Porchetta is one of the two iconic culinary products of the Lazio region, the other being sheep cheese pecorino romano. It is also common in Abruzzo. Porchetta abruzzese is generally slow-roasted with rosemary, garlic, and pepper. Porchetta from Umbria is stuffed with the pig's chopped entrails mixed with lard, garlic, salt, and plenty of pepper and wild fennel.

Porchetta trevigiana (from Treviso) was developed in 1919. In it, a pig is killed at one year old, and its meat is stuffed with salt, pepper, wild fennel, garlic, and white wine. It is then roasted inside an oven for seven hours at 90 C. Porchetta is a popular dish today in Venetian cuisine.

The dish is also a staple of Sardinian cuisine. There it is known as porceddu and is roasted over juniper and myrtle wood fires.

==In France==
Porquette niçoise is registered officially as a typical product of Alpes-Maritimes in the list of dishes of Niçoise cuisine inscribed as intangible cultural heritage of UNESCO.
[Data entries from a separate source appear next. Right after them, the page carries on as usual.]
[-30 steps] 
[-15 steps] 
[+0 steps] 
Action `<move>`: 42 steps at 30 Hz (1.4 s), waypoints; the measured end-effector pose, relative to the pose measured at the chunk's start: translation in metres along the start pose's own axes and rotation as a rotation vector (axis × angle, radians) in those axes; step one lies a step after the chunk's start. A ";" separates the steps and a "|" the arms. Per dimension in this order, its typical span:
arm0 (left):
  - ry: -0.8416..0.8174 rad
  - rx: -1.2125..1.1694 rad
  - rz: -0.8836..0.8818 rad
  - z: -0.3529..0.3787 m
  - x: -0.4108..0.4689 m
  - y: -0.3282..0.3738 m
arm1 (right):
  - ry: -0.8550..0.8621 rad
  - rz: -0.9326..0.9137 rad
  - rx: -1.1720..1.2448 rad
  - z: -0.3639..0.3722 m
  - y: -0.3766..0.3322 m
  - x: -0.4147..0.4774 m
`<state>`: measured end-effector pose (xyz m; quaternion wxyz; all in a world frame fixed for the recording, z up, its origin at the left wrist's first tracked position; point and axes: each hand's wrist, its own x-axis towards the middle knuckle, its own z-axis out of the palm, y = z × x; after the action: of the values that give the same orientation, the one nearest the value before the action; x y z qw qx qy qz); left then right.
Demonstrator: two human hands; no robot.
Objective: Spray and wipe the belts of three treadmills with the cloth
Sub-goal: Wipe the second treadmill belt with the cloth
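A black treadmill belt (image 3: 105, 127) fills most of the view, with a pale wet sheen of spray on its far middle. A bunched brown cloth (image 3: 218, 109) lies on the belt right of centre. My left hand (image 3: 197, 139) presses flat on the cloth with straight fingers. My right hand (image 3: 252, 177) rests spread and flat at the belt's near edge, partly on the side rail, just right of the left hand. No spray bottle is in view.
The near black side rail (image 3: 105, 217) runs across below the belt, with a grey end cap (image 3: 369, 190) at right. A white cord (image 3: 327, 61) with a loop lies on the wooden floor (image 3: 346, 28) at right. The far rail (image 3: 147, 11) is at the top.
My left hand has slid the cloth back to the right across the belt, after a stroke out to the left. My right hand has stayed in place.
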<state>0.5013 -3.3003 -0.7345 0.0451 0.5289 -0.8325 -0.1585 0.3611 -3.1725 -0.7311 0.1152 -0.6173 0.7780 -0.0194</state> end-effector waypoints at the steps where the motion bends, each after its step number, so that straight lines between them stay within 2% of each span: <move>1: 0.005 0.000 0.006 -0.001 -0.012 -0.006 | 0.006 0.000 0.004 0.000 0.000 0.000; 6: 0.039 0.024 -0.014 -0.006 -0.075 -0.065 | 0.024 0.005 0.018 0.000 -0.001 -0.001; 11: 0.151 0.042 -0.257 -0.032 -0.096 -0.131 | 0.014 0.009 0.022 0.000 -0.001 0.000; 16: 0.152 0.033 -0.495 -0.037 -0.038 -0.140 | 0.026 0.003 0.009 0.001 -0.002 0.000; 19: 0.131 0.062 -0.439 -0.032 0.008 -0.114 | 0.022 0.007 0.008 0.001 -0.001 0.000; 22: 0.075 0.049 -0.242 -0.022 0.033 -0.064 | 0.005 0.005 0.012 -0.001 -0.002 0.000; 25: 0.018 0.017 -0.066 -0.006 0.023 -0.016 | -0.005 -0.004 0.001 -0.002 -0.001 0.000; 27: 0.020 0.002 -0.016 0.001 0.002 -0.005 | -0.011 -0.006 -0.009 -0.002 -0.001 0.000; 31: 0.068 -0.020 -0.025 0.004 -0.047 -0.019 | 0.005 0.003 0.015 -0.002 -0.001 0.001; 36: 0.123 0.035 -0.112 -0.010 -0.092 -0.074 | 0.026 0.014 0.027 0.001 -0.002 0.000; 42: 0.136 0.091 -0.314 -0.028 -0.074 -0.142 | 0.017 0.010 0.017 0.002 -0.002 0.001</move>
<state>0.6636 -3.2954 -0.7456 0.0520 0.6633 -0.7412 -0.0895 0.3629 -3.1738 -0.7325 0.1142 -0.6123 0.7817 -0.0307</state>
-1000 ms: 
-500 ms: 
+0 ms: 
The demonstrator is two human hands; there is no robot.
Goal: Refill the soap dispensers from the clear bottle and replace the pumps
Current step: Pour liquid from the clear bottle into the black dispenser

In the Niçoise tradition, the stuffing is made with the offal of the piglet (heart, liver, kidneys, and sweetbreads), which are blanched before being cut into strips. These offal parts are mixed with pork loin as well as thyme, bay leaves, garlic, and fennel seeds. After being stuffed, the piglet is marinated overnight in white wine before being cooked. During the cooking process, the piglet's skin is brushed with a mixture of water and honey. In the hinterland of Nice, the same recipe is often made with rabbit.

==In North America==
Porchetta was introduced to North America by Italian immigrants of the early 20th century, especially immigrants from Abruzzo, and is sometimes referred to as "Italian pulled pork", "roast pork", or "Italian roast pork". It is, in many places, served on a sandwich with greens (rapini or spinach) and provolone cheese.

In the Upper Midwest, porchetta, more often spelled porketta, was also introduced by Italian immigrants to the iron ranges of Minnesota and Michigan. Porketta remains a popular local dish in towns such as Hibbing, Minnesota, with distributors such as Fraboni Sausage.